Need For Speed ProStreet - 337 000
For torrent downloads numbers would be in millions copies.
Piracy on PC is easier than on consoles because you haven't to chip your PC to make it work with pirate game images.
I dunno for sure, but I doubt that in US, Canada, UK and western Europe chipped XBox360 are freely selling in shops. So console piracy is low there.
In eastern Europe, Ukraine and Russia for example, it's really hard to find non-chipped version.
It shouldn't be all that hard to evaluate the install base of high-end PCs. All you need to do is walk over to Steam Survey and check their figures, then extrapolate to the rest of the known market.
The Steam Survey is very well done in my opinion, and with over 1.6 million unique results, is a sight more reliable than polls based on a mere thousand or five interviews.
The problem is that 1.5 million non-random data points are inferior to one thousand random data points. There is a high likelihood that Steam users are different from the general population in habits and hardware.

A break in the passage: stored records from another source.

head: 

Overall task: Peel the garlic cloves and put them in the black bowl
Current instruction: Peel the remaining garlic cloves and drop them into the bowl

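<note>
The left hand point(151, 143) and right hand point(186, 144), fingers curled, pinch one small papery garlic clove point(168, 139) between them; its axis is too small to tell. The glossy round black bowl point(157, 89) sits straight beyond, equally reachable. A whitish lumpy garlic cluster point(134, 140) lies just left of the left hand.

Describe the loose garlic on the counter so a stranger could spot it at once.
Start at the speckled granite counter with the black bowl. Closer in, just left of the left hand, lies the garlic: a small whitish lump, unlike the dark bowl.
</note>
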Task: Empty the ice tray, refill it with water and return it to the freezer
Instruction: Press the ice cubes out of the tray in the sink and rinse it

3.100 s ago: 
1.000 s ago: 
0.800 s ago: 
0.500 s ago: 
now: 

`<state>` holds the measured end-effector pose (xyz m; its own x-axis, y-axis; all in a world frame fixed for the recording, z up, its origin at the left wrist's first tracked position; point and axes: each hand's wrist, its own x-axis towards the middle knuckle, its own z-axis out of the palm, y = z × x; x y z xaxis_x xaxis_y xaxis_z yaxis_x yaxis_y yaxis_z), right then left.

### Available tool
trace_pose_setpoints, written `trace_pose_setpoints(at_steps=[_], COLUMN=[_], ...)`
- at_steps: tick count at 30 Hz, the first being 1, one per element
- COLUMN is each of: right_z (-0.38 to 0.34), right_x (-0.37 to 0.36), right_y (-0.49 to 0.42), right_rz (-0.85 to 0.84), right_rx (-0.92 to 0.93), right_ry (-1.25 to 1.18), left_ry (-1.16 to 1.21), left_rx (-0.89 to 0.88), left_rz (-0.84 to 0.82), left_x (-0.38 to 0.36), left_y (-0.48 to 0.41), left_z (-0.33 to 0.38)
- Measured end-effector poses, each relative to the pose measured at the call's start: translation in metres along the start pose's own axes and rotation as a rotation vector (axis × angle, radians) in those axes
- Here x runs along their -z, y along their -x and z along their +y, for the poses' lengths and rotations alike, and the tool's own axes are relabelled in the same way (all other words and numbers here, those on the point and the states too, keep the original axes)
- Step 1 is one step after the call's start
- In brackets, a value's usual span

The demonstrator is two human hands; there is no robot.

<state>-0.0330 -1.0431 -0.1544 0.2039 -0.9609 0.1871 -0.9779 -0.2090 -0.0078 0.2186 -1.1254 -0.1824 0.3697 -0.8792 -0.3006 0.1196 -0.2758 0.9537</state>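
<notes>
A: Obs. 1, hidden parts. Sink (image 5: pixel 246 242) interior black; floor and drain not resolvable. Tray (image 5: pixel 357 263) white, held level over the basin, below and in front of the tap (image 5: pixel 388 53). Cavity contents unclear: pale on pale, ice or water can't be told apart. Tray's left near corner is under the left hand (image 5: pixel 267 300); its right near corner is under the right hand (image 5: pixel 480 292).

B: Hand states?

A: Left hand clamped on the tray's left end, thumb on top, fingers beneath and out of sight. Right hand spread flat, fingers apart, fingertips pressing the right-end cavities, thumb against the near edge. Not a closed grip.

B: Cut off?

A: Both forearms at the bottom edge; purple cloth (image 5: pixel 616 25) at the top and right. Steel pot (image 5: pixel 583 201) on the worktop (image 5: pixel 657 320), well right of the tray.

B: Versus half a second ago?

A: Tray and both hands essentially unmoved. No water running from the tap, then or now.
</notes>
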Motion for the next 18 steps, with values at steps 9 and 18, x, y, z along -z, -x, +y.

The relationship between revenues and figures behind legal and illegal installs of a game is in itself tricky to read. Speaking in terms of revenue “loss” and referring to the right part of the (for instance) ratio 1:15 is not only misleading – it’s wrong, as its correlation is only extremely loose and hypothetical. The loss is definitely there but a large amount of the illegal installs are downloaded only for checking the game out, tasting it and maybe nothing more than that. It’s important to view the “loss-related” figures more as an indicator of how much interest a game has created than as a reliable picture of lost potential buyers.